While non-Microsoft users have grown up understanding the simple concept of access controls and rights within our environments for many years, the single biggest factor for bug propagation on Windows platforms is still the use of administrative rights. The truth of the matter is that prior to Vista, there was little way for a regular user to get single instance privilege escalation ( ie. I just want to temporarily be administrator so I can do something ) beyond adding themselves to the administrator group. And this is what happens 6 times out of 10 according to a report by BeyondTrust.
Breaking it down per product, the figures become even more interesting. Microsoft reported 55 Office vulnerabilities in 2009, and all of them are mitigated by removing admin rights. Of the 33 Internet Explorer issues reported, 94% were thwarted by removing admin rights. For Internet Explorer 8, 100% would be. If we restrict the vulnerabilities to just Windows, we see that 53% can be mitigated by not running as admin.

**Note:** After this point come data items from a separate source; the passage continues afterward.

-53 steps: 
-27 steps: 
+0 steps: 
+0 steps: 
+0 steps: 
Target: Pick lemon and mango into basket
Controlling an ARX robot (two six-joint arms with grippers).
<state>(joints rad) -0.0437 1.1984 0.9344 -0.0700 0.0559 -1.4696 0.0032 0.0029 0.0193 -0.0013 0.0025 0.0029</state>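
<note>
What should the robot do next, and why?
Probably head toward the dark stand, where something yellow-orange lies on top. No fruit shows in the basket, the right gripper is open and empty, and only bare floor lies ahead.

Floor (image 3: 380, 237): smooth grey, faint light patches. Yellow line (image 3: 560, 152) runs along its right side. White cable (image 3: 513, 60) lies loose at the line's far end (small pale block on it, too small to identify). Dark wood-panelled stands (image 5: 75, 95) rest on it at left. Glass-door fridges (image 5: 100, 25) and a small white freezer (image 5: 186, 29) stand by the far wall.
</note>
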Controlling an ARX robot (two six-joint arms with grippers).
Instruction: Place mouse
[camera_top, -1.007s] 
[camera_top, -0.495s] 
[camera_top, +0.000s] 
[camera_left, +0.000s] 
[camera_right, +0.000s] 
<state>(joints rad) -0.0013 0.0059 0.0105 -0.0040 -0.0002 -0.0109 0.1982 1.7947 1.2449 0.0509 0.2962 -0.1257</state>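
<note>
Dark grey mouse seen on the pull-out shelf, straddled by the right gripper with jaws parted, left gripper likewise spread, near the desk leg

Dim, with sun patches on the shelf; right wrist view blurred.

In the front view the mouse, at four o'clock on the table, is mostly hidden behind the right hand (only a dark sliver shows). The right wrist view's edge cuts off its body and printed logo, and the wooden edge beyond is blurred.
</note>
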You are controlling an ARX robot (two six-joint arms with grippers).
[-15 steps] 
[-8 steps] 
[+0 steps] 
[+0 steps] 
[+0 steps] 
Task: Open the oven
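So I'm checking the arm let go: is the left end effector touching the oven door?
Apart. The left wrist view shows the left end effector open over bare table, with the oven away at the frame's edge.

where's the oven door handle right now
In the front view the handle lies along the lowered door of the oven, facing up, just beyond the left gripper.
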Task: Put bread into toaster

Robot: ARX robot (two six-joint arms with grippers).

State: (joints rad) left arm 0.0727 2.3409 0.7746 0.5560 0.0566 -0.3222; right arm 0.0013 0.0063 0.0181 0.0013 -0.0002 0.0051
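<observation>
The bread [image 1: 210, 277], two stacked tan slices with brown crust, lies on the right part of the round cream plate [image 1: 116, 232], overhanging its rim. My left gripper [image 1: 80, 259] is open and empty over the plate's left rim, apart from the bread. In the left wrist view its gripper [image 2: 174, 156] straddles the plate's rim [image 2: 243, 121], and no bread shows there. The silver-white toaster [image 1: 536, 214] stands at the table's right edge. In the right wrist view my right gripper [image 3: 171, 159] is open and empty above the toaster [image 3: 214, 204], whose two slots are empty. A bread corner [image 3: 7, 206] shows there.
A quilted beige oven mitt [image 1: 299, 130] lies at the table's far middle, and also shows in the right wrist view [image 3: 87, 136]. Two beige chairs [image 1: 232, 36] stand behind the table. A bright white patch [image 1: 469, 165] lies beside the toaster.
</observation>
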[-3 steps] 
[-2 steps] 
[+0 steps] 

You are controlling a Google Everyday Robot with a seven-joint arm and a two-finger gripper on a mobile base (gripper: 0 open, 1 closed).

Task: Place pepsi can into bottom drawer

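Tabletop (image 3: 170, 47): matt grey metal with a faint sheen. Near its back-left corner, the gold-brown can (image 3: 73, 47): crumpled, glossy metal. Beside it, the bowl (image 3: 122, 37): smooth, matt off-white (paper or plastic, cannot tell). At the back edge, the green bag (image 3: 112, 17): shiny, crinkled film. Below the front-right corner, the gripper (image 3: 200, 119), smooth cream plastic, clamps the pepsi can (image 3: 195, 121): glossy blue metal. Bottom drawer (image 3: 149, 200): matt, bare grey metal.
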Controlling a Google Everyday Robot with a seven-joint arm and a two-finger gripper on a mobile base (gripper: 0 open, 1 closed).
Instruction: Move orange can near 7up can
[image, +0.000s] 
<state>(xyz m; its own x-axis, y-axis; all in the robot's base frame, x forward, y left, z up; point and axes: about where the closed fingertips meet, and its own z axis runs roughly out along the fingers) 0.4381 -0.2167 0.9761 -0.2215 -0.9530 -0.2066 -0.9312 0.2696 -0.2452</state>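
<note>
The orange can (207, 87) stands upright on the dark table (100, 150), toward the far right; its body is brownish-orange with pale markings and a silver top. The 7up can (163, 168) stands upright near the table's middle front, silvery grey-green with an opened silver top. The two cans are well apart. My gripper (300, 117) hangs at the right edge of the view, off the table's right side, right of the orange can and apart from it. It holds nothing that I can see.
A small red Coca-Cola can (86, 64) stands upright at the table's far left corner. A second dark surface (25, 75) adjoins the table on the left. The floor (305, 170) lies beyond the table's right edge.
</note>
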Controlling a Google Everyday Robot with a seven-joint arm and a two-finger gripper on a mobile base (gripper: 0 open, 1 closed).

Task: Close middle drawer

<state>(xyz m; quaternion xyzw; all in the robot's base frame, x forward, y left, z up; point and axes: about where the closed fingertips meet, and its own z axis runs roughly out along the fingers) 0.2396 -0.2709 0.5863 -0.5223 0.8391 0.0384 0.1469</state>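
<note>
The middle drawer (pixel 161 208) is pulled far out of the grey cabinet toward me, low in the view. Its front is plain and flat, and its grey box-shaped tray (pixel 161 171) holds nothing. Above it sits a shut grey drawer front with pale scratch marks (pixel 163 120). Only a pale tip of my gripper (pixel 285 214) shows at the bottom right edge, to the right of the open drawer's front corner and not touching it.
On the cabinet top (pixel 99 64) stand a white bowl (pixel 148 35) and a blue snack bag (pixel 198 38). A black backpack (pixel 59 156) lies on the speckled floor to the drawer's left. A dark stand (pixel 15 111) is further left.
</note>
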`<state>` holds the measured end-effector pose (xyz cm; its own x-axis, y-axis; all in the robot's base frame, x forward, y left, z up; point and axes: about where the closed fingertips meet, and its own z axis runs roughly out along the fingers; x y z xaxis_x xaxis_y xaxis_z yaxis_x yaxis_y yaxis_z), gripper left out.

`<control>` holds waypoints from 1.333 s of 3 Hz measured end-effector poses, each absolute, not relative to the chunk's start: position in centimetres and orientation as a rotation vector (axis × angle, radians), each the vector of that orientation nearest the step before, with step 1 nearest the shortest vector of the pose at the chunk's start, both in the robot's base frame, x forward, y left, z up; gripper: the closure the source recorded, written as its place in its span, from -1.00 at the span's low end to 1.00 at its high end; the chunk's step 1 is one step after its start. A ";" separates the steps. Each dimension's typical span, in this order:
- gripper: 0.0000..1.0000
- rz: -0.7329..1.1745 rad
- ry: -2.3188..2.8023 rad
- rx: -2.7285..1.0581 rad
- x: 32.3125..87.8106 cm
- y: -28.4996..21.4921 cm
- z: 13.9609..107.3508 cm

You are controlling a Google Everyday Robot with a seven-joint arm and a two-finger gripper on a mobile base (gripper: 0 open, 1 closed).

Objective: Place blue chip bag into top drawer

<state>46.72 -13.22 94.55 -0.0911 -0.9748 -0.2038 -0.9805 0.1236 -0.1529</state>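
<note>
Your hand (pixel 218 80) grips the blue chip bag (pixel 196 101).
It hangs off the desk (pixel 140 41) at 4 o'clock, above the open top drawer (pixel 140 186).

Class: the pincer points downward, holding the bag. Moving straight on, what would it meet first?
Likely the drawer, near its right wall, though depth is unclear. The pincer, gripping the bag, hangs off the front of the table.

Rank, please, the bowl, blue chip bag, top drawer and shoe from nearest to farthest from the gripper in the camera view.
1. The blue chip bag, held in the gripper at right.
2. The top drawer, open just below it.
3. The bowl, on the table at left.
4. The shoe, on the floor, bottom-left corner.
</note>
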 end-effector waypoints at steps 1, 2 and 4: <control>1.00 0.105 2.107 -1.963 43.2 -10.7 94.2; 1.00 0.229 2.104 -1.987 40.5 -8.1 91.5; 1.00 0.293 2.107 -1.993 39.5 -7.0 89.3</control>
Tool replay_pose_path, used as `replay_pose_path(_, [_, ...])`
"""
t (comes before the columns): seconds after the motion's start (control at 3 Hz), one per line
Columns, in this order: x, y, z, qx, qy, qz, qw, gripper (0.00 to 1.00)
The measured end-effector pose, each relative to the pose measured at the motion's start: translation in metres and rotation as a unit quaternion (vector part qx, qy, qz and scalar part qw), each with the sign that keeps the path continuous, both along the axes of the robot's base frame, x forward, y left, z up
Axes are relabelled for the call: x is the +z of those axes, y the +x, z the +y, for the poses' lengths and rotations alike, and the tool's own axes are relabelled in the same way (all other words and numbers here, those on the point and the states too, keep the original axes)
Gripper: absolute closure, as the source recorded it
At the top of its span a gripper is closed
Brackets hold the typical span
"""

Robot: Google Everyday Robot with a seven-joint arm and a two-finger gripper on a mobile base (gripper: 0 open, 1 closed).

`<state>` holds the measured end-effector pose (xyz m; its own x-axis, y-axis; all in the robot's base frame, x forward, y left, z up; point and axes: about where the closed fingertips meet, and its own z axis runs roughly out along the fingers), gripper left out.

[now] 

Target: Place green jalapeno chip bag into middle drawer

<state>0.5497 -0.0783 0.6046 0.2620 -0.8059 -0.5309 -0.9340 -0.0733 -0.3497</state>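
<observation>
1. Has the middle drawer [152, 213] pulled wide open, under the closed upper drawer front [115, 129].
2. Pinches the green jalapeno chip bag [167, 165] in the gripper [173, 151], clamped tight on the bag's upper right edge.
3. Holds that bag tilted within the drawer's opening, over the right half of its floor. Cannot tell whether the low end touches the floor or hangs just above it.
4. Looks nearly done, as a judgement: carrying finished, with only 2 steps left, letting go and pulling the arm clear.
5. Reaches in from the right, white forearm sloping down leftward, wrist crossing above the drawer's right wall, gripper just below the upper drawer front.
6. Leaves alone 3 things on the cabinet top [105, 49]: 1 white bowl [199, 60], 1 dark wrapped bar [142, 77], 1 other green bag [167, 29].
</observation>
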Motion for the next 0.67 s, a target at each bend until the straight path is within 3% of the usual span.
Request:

The threat of the most severe type of vulnerability, the ones that would allow remote code execution, can be greatly educed by not running as admin: 87% of them are ineffective when you do not run as administrator. These figures show us exactly what we already knew: running as administrator is stupid, and asking for trouble. All the more reason for Microsoft to finally abolish that quaint custom of making the first user an administrator.
Consider the concept of ‘sudo’ on Unix which has been around since the dark ages, providing an extremely fine-grained control over not only privilege escalation but also what can be done with that escalation. It’s so advanced that you can allow a user to run one particular binary but not another. And it’s been taken to new heights over the last few years by the 2 main Linux desktop contenders, Gnome and KDE, which both have privilege escalation controls within the desktop as well.
Windows Vista and 7 have finally brought some sanity to that platform – only some though as their privilege escalation mechanism ( UAC – user access control ) is causing a lot of issues for users. It’s telling that searching Google for ‘windows privilege escalation’ only gives you results about security issues and not security controls. Note that BeyondTrust’s report applies to Windows 7 as well.